*EXERCISE BRIEF:* Show every line of the material that follows in which the word "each" occurs.

*DATASET CONTENT:*
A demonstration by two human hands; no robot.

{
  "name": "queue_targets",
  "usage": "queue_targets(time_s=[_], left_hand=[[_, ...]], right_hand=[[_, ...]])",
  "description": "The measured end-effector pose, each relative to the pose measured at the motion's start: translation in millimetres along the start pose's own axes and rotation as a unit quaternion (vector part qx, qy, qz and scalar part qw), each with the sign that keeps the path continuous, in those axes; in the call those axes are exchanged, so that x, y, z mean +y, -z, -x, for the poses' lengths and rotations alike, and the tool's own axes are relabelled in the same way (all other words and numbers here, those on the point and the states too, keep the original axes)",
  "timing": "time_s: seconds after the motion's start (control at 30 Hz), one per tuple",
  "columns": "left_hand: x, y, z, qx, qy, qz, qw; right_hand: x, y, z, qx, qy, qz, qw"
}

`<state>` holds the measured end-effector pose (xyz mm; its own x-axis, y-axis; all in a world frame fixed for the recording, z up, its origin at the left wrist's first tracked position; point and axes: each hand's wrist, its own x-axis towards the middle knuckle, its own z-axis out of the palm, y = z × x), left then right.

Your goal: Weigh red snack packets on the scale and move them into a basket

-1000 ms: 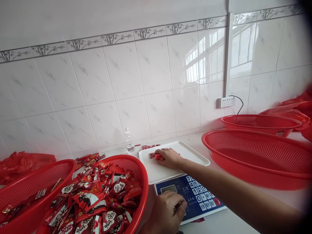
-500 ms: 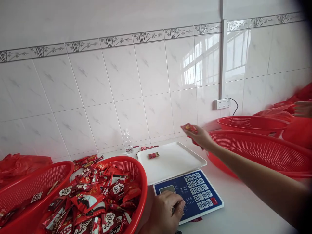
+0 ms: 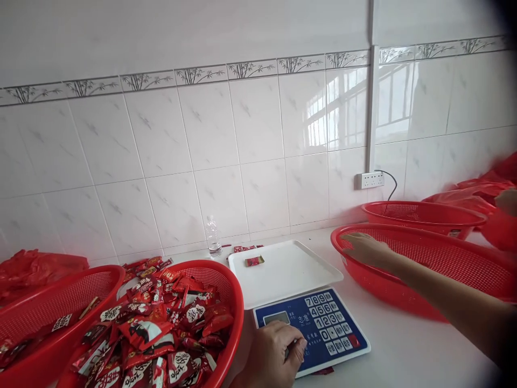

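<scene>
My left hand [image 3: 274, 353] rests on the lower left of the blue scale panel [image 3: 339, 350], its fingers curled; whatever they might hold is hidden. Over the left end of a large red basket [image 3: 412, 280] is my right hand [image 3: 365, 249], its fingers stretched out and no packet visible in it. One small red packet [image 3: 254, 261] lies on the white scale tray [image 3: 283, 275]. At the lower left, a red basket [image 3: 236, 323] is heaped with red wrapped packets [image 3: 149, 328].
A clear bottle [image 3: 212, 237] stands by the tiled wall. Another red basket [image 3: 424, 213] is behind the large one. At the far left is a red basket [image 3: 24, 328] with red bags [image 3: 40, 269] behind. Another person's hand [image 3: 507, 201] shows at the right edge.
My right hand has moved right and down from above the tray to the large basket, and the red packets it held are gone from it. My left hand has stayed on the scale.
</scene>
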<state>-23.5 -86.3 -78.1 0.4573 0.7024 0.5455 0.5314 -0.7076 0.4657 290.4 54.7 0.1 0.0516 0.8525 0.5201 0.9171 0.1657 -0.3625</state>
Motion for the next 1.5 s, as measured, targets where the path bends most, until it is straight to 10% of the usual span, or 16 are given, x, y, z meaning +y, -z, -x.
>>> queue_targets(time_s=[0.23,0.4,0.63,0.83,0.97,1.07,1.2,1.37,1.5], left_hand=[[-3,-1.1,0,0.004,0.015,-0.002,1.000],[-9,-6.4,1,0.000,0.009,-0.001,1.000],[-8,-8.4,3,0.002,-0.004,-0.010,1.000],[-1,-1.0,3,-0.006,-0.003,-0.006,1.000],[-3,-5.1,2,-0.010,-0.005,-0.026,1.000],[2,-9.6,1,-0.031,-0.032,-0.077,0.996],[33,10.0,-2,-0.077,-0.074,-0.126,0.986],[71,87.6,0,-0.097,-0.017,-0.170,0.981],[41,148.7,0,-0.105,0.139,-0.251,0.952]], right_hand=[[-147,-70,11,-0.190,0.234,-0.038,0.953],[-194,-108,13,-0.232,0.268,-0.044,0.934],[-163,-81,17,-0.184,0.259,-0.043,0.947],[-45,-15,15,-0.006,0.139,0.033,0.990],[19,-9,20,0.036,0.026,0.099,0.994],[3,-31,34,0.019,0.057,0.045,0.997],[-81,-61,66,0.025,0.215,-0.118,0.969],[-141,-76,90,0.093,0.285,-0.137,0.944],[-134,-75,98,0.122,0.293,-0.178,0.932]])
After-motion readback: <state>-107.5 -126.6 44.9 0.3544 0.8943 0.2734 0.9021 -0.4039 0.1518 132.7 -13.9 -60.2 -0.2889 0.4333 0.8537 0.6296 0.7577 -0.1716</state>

*RESPONSE BOX:*
  "description": "The measured end-effector pose, each relative to the pose measured at the motion's start: translation in millimetres along the start pose's own axes and rotation as a unit quaternion (vector part qx, qy, qz and scalar part qw), each with the sign that keeps the path continuous, in those axes; in the call those axes are exchanged, so that x, y, z mean +y, -z, -x, for the poses' lengths and rotations alike, and the tool's own axes are relabelled in the same way (all other words and numbers here, those on the point and the states too, keep the original axes)",
`<state>` holds the measured end-effector pose (xyz mm; its own x-axis, y-axis; all in a world frame fixed for the recording, z up, its origin at the left wrist's first tracked position; point and axes: each hand's wrist, its own x-axis towards the middle knuckle, its own z-axis out of the palm, y = z × x), left then right.

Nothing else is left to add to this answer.